I certainly would not have had any slight inkling at that time that I would end up here, during our 40th year, alone and grieving Gregory's passing with both of us living and loving so strongly and successfully dealing with Dementia/ Alzheimer's for 12 years.
I was able to get through Christmas pretty easily, emotionally, with friends last night and with my God-Son today. I was able to sit with Gregory's ashes and speak of my love for him and how grateful I am and will continue to be for having known and for having loved him and for his having loved me so strongly.
New Years will be the next hurdle over which to hurtle but I will face that when I get there, followed by Gregory and my 41st anniversary on January 10th. Ironically there is HURT in HURTle! Anyway Merry Christmas to you my readers. Thanks for being here!
Thursday, December 24, 2015
Wednesday, December 23, 2015
Of course it made me think of Gregory and today's grief. Suddenly without much effort, I pictured some of our first encounters after we first meet almost 41 years ago, January 10th.
I close my eyes and clearly picture his study, upstairs in the house at Riverwoods Forest Preserve, where his wife was director of the Lake County Forest Preserve Edward L. Ryerson Conservation Area which included the original house, working farm, and its many acred grounds.
I remember driving up the narrow path through the woods, sometimes at night through the pitch black except for my car's headlights on high, when finally the house would come into view. It was a long, low federal style house and while the Ryerson's were a wealthy family who made their fortunes in steel, the house while substantial was not showy.
Gregory and Barbara, his wife of then seven years, lived upstairs. She married him knowing he was bi-sexual and his first lover Peter lived in Boston. Gregory was lonely for male company and we met at the "Men's Gathering" a sensitivity and encounter group for men of all persuasions to share, unload, and find support.
In those first months of knowing each other I would visit and have dinner with Gregory and Barbara and after dinner he and I would retire to his study for some alone time. Barbara was very understanding and cooperative in the beginning.
I see and feel his grand piano, a red oriental rug in the center of the room, the mahogany with bronze tipped legs desk, a wooden office chair on wheels, several double door closets with doors removed and filled with shelves loaded with books.
I remember the quiet times we spent together without words, or chatting about this or that, or exchanging back rubs, or dozing off in each other's arms all the while with classical Chopin, Beethoven, Bach, or Mozart playing in the background. We would sip Celestial Seasons herbal teas. I have Gregory to thank for introducing me to the classical composers and to herbal tea.
The joy of this experience today in the car is that my emotions were as out of control with love for him then as they are out of control with love for and my missing him now. I am grateful for having had his love for so many years.
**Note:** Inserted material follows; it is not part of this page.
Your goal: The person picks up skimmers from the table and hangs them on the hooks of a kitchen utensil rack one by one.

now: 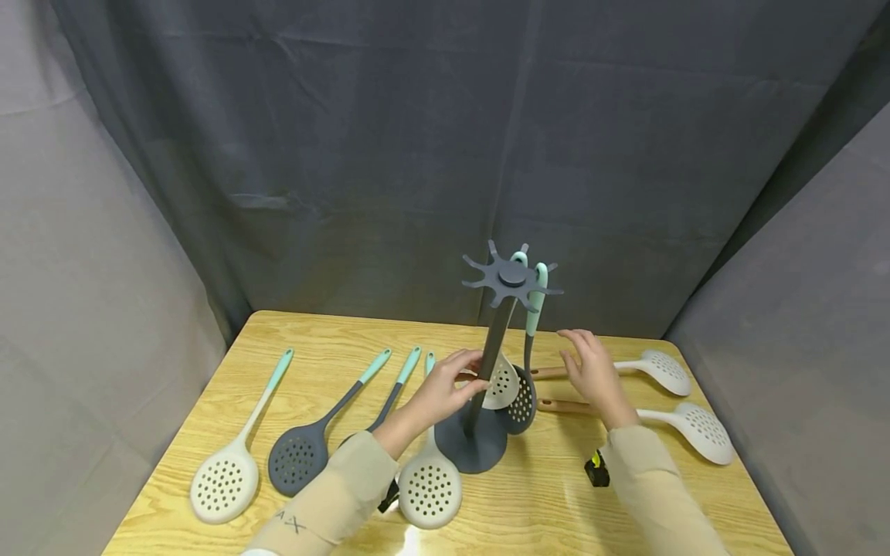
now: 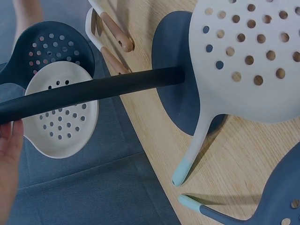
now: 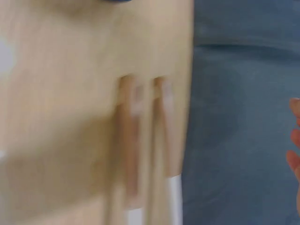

I will never be the same nor would I want to be.
I can just as easily feel the joy and excitement of our newly beginning love as I can feel the stability and support it became to the final easy for him but difficult for me goodbye.
If my great feelings of grief were not as strong as they are now, what would that say about our love then?
By: Tracey Chapman
Ther're no words to say
No words to convey
This feeling inside I have for you
Deep in my heart
Safe from the guards
Of intellect and reason
Leaving me at a loss
For words to express my feelings
Deep in my heart
Look at me losing control
Thinking I had a hold
But with feelings this strong
I'm no longer the master
Of my emotions
Tuesday, December 22, 2015
Monday, December 21, 2015
Sunday, December 20, 2015
Meanwhile, I rediscovered a number of Sumi Paintings that he did during 2009. He loved working with the black Japanese ink and various brushes to achieve these effects. I am amazed, in looking back at them, at how varied the intensities, shapes, and lines are. Most of the paintings are abstract but a few feature objects. He used a book to help him learn about Sumi so some of the "figures" may mean something in Japanese.